Today begins a new era for the Georgia Archives.  Since 1931 the Archives has been a part of the Secretary of State’s office.

The Archives now operates as a part of the University System of Georgia, led by the 17-member Georgia Board of Regents and Chancellor Hank Huckaby.

Prior to becoming Chancellor, Huckaby was a teacher and administrator in the University System and taught at private colleges and universities. He also served in the Governor’s Office of Planning and Budget, as well as commissioner of the Georgia Department of Community Affairs and as executive director of the Georgia Residential Finance Authority. He served in the Georgia House of Representatives from District 113.

The Archives will be under the direct supervision of USG Executive Vice Chancellor of Administration Steve Wrigley. Wrigley formerly was vice president for governmental relations at the University of Georgia and served as senior policy adviser for Gov. Zell Miller.

The Board of Regents has established a two-man Georgia Archives committee made up of Regents George Hooks and Larry Walker.

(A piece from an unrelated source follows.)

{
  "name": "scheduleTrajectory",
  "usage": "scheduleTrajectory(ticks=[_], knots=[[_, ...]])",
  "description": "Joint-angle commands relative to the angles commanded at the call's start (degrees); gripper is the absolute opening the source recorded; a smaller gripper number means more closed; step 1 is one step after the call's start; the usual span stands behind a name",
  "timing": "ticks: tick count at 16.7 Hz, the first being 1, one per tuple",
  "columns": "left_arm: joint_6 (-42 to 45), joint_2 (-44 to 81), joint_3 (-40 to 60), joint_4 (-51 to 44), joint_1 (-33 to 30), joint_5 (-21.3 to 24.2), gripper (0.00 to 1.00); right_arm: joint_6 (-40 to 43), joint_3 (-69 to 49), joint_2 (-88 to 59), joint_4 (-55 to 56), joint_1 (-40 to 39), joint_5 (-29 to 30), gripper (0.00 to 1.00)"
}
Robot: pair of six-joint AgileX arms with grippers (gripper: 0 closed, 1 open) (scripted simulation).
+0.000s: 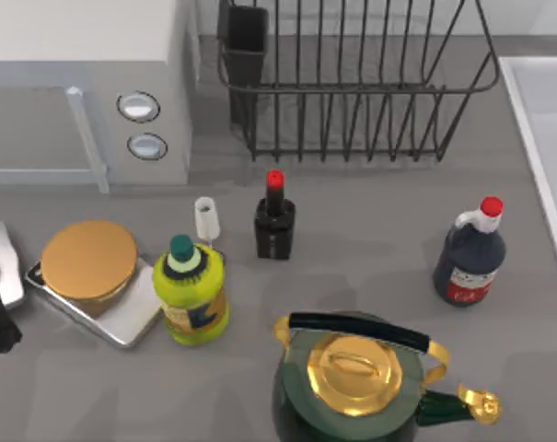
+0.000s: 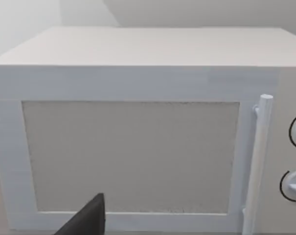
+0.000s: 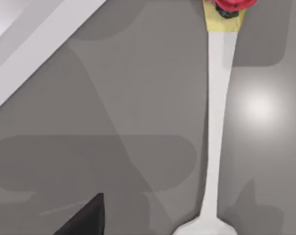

Hooks, a great friend of genealogists and historians, is the outgoing long-time state senator from Georgia’s 14th District. He is a sixth-generation native of Sumter County and resides in Americus.

Walker served in the Georgia House of Representatives for more than 30 years. He lives in Perry.

While the Secretary of State remains the keeper of the Great Seal of Georgia and the custodian of the state flag and other state symbols, the Archives is the depository for the state’s most historic and important documents. The excellent professionals at the Archives literally are the keepers and protectors of the state’s history.

The Georgia Genealogical Society sends the Archives best wishes for a smooth and successful transition and a bright future.